The convoy entered Ukraine without an escort by officials of the ICRC, the organization both Russia and Ukraine agreed should accompany the trucks. The organization tweeted today that security concerns prevented them from accompanying the convoy. The ICRC said yesterday they were observing the inspection of the trucks by Ukrainian border guards, but today said the manner in which the convoy has moved into Russia has “complicated this aid operation.”

While suspicions were raised that the convoy might be a cover for a Russian invasion or a “modern version of the Trojan horse,” there’s also a chance it was an attempt by Putin to appear sympathetic to Ukrainians that backfired. Russia denies claims it is waging a covert military operation.  

“By sending the convoy, Vladimir Putin sought to switch the international attention from the fighting in Eastern Ukraine to the human suffering there, and to present Russia as the one country that cared about the people of Donbass,” Dmitri Trenin, director of the Carnegie Council for Peace’s Moscow Center, writes.

“Putin was also clearly responding to the calls in Russia—parodied by Zhirinovsky—to ‘do something’ in the face of the Kievan forces' continuing assault on the rebel strongholds. That ‘something,’ however, in Putin's view, did not have to be reckless and leading to catastrophic consequences—just as the Russian emperor's fateful moves in 1914,” Trenin writes.

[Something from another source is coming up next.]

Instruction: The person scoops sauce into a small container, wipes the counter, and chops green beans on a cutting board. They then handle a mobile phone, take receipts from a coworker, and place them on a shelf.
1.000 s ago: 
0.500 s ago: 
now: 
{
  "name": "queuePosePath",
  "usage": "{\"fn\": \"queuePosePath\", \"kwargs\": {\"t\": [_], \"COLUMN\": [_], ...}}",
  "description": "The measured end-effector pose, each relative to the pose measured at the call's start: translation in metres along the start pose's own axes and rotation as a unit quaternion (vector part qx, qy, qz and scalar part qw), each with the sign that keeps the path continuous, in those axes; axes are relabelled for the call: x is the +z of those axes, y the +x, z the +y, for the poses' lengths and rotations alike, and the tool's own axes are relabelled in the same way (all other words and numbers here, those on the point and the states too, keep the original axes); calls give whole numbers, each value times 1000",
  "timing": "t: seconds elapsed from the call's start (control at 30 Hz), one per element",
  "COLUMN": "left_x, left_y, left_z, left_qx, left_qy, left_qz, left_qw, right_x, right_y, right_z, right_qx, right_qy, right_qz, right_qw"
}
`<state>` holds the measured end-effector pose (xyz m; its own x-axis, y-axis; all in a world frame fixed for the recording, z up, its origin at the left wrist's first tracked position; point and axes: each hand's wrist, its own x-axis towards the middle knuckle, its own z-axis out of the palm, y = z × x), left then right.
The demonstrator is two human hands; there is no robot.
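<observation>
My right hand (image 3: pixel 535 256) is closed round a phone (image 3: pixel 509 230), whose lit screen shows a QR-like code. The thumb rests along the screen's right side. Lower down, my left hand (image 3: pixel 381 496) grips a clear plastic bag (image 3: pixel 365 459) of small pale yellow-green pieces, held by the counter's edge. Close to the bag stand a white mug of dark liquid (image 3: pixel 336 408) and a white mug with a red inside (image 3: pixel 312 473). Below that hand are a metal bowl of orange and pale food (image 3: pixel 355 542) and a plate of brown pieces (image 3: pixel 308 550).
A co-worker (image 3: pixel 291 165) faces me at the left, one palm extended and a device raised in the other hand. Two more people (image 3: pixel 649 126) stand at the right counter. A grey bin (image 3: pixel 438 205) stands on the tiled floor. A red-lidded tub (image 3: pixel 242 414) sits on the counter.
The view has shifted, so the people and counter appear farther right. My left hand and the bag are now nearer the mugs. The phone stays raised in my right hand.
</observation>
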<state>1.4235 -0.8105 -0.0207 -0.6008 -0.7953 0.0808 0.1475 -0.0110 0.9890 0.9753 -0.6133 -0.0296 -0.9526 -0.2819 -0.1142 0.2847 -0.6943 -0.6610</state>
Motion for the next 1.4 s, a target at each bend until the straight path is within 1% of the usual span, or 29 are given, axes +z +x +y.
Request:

The leader of the western military alliance NATO also weighed in on the convoy issue today, with NATO Secretary General Anders Fogh Rasmussen calling the move across the border “a blatant breach of Russia's international commitments" and "a further violation of Ukraine's sovereignty by Russia," the Kyiv Postreports

German Chancellor Angela Merkel said she is concerned about the convoy’s push into Ukraine and spoke with both Putin and Ukrainian President Petro Poroshenko by phone on Friday, Reuters reports.

"Chancellor Merkel expressed her great concern about the fact that the convoy had crossed the border without the approval of Ukraine, without accompanying by the Red Cross and in part without any previous inspection," Merkel’s spokesperson Steffen Seibert said in a statement.

More than 2,000 have been killed so far in four months of fighting between Ukrainian government forces and pro-Russian separatists in eastern Ukraine.